The entries should be restated word for word.

### Data provided
◇ ◇ ◇ ◇ ◇
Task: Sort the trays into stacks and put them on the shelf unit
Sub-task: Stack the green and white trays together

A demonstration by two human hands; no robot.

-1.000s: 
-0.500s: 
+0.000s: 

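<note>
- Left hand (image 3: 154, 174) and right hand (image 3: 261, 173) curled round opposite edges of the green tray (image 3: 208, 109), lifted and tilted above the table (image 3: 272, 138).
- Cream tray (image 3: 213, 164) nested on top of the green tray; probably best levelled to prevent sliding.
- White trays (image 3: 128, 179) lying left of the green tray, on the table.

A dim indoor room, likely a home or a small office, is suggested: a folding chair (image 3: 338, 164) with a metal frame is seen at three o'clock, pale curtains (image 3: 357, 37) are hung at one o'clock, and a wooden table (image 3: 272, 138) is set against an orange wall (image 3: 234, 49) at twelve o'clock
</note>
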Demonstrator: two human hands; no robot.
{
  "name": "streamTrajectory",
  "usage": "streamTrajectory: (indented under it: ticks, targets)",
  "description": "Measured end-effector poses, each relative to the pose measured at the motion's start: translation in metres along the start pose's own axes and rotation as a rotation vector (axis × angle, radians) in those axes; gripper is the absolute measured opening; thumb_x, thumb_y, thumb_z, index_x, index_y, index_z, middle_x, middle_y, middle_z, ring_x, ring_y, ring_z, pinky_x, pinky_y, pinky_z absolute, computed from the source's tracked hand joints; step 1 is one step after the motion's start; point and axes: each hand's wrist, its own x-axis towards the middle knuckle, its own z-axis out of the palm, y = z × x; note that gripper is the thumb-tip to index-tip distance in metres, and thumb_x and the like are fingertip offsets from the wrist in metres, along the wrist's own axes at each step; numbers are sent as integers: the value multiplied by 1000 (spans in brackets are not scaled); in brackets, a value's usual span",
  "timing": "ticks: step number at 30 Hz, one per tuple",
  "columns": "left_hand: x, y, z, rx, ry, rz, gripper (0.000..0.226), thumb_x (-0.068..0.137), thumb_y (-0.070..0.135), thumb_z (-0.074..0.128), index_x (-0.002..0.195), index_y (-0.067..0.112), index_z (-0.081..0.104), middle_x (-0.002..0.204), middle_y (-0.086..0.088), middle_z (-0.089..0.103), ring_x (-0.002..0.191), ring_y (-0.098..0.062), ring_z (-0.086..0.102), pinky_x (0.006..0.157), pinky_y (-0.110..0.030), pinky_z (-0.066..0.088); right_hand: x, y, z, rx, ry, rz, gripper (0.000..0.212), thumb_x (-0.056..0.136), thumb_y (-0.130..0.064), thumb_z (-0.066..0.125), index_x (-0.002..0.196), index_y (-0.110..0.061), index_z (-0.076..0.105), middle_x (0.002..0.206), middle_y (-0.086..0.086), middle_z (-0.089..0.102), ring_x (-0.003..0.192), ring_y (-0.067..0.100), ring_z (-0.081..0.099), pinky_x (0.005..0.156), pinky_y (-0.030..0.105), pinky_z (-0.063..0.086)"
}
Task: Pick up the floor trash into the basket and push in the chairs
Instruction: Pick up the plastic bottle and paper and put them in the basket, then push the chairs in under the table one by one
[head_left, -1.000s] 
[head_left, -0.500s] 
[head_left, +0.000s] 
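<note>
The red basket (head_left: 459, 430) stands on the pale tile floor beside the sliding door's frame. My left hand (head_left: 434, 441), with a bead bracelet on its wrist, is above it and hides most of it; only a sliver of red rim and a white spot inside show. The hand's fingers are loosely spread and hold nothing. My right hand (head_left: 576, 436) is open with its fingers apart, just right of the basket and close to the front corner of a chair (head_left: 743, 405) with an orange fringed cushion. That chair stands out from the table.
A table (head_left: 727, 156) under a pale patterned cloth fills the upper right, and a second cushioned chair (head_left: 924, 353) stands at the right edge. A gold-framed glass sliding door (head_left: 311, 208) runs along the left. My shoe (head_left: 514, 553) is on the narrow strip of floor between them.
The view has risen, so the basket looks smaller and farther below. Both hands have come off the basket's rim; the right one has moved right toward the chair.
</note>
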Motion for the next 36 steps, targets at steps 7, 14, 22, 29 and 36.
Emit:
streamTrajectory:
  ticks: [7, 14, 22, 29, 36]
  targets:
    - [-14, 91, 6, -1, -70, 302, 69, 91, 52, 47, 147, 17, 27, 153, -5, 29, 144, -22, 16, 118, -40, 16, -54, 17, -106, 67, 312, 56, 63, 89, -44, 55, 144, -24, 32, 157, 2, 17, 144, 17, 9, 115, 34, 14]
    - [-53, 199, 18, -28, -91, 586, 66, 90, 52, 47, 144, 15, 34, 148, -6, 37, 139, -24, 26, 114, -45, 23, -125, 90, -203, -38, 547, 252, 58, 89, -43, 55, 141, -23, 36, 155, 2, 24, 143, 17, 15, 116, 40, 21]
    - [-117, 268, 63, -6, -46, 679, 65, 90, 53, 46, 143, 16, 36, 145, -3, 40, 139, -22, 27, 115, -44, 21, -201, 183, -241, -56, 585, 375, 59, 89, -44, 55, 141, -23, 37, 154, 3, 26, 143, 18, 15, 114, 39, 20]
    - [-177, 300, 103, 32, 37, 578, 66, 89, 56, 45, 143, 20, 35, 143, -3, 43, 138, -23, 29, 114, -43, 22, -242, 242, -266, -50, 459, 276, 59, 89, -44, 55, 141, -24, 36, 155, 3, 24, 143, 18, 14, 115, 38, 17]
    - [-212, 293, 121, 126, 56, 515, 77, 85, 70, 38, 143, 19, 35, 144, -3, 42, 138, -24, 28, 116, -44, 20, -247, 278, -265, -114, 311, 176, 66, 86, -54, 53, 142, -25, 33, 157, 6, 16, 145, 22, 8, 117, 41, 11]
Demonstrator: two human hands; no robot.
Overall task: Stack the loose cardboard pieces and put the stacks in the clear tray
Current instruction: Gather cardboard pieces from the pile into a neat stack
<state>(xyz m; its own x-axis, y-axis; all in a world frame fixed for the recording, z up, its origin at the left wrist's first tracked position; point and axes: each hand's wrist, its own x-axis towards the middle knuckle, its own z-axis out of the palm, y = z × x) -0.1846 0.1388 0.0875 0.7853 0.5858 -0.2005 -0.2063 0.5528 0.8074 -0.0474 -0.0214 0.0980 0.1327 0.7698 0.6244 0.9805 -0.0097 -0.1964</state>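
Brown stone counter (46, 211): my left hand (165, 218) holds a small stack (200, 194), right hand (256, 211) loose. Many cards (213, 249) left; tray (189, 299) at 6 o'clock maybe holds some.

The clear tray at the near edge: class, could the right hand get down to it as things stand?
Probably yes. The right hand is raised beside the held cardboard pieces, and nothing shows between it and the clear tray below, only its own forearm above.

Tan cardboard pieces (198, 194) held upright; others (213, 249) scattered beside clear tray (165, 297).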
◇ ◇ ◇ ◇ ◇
### Task result
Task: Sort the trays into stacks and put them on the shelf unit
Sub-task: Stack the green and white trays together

A demonstration by two human hands; no robot.

-1.000s: 
-0.500s: 
+0.000s: 

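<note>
- Left hand (image 3: 154, 174) and right hand (image 3: 261, 173) curled round opposite edges of the green tray (image 3: 208, 109), lifted and tilted above the table (image 3: 272, 138).
- Cream tray (image 3: 213, 164) nested on top of the green tray; probably best levelled to prevent sliding.
- White trays (image 3: 128, 179) lying left of the green tray, on the table.

A dim indoor room, likely a home or a small office, is suggested: a folding chair (image 3: 338, 164) with a metal frame is seen at three o'clock, pale curtains (image 3: 357, 37) are hung at one o'clock, and a wooden table (image 3: 272, 138) is set against an orange wall (image 3: 234, 49) at twelve o'clock
</note>
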Demonstrator: two human hands; no robot.
{
  "name": "streamTrajectory",
  "usage": "streamTrajectory: (indented under it: ticks, targets)",
  "description": "Measured end-effector poses, each relative to the pose measured at the motion's start: translation in metres along the start pose's own axes and rotation as a rotation vector (axis × angle, radians) in those axes; gripper is the absolute measured opening; thumb_x, thumb_y, thumb_z, index_x, index_y, index_z, middle_x, middle_y, middle_z, ring_x, ring_y, ring_z, pinky_x, pinky_y, pinky_z absolute, computed from the source's tracked hand joints; step 1 is one step after the motion's start; point and axes: each hand's wrist, its own x-axis towards the middle knuckle, its own z-axis out of the palm, y = z × x; note that gripper is the thumb-tip to index-tip distance in metres, and thumb_x and the like are fingertip offsets from the wrist in metres, along the wrist's own axes at each step; numbers are sent as integers: the value multiplied by 1000 (spans in brackets are not scaled); in brackets, a value's usual span",
  "timing": "ticks: step number at 30 Hz, one per tuple",
  "columns": "left_hand: x, y, z, rx, ry, rz, gripper (0.000..0.226), thumb_x (-0.068..0.137), thumb_y (-0.070..0.135), thumb_z (-0.074..0.128), index_x (-0.002..0.195), index_y (-0.067..0.112), index_z (-0.081..0.104), middle_x (-0.002..0.204), middle_y (-0.086..0.088), middle_z (-0.089..0.103), ring_x (-0.002..0.191), ring_y (-0.098..0.062), ring_z (-0.086..0.102), pinky_x (0.006..0.157), pinky_y (-0.110..0.030), pinky_z (-0.066..0.088); right_hand: x, y, z, rx, ry, rz, gripper (0.000..0.212), thumb_x (-0.056..0.136), thumb_y (-0.130..0.064), thumb_z (-0.066..0.125), index_x (-0.002..0.196), index_y (-0.110..0.061), index_z (-0.076..0.105), middle_x (0.002..0.206), middle_y (-0.086..0.086), middle_z (-0.089..0.102), ring_x (-0.003..0.192), ring_y (-0.067..0.100), ring_z (-0.081..0.099), pinky_x (0.005..0.156), pinky_y (-0.030..0.105), pinky_z (-0.063..0.086)"
}
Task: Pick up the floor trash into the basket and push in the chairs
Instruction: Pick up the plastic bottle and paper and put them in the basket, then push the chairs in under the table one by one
[head_left, -1.000s] 
[head_left, -0.500s] 
[head_left, +0.000s] 
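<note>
The red basket (head_left: 459, 430) stands on the pale tile floor beside the sliding door's frame. My left hand (head_left: 434, 441), with a bead bracelet on its wrist, is above it and hides most of it; only a sliver of red rim and a white spot inside show. The hand's fingers are loosely spread and hold nothing. My right hand (head_left: 576, 436) is open with its fingers apart, just right of the basket and close to the front corner of a chair (head_left: 743, 405) with an orange fringed cushion. That chair stands out from the table.
A table (head_left: 727, 156) under a pale patterned cloth fills the upper right, and a second cushioned chair (head_left: 924, 353) stands at the right edge. A gold-framed glass sliding door (head_left: 311, 208) runs along the left. My shoe (head_left: 514, 553) is on the narrow strip of floor between them.
The view has risen, so the basket looks smaller and farther below. Both hands have come off the basket's rim; the right one has moved right toward the chair.
</note>
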Motion for the next 36 steps, targets at steps 7, 14, 22, 29 and 36.
Emit:
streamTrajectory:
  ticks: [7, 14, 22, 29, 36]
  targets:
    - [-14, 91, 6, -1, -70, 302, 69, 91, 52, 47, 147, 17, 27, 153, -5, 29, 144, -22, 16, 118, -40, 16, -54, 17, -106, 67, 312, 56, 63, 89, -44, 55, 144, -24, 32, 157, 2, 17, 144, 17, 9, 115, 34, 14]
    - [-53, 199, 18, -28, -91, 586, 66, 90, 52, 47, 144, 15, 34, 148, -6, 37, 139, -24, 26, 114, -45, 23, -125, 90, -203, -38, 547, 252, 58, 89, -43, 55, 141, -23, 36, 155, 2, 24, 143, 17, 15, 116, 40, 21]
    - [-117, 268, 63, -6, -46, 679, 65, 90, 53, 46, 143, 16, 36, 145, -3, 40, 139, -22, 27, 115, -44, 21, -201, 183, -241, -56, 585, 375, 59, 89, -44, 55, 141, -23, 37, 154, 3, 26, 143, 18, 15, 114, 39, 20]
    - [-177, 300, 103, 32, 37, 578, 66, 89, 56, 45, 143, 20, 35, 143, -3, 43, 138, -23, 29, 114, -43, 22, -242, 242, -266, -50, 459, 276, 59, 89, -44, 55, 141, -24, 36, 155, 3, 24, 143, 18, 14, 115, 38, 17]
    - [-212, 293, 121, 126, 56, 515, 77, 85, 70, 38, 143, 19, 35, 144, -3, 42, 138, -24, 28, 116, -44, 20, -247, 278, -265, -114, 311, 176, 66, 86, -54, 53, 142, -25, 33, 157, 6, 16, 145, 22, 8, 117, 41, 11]
Demonstrator: two human hands; no robot.
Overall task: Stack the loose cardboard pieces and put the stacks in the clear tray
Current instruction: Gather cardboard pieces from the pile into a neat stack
<state>(xyz m; its own x-axis, y-axis; all in a world frame fixed for the recording, z up, its origin at the left wrist's first tracked position; point and axes: each hand's wrist, its own x-axis towards the middle knuckle, its own z-axis out of the palm, y = z × x) -0.1846 0.1388 0.0875 0.7853 0.5858 -0.2005 -0.2063 0.5528 0.8074 -0.0474 -0.0214 0.0980 0.1327 0.7698 0.6244 0.9805 -0.0097 -0.1964</state>
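Brown stone counter (46, 211): my left hand (165, 218) holds a small stack (200, 194), right hand (256, 211) loose. Many cards (213, 249) left; tray (189, 299) at 6 o'clock maybe holds some.

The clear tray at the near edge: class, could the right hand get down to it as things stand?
Probably yes. The right hand is raised beside the held cardboard pieces, and nothing shows between it and the clear tray below, only its own forearm above.

Tan cardboard pieces (198, 194) held upright; others (213, 249) scattered beside clear tray (165, 297).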

The required answer is now complete.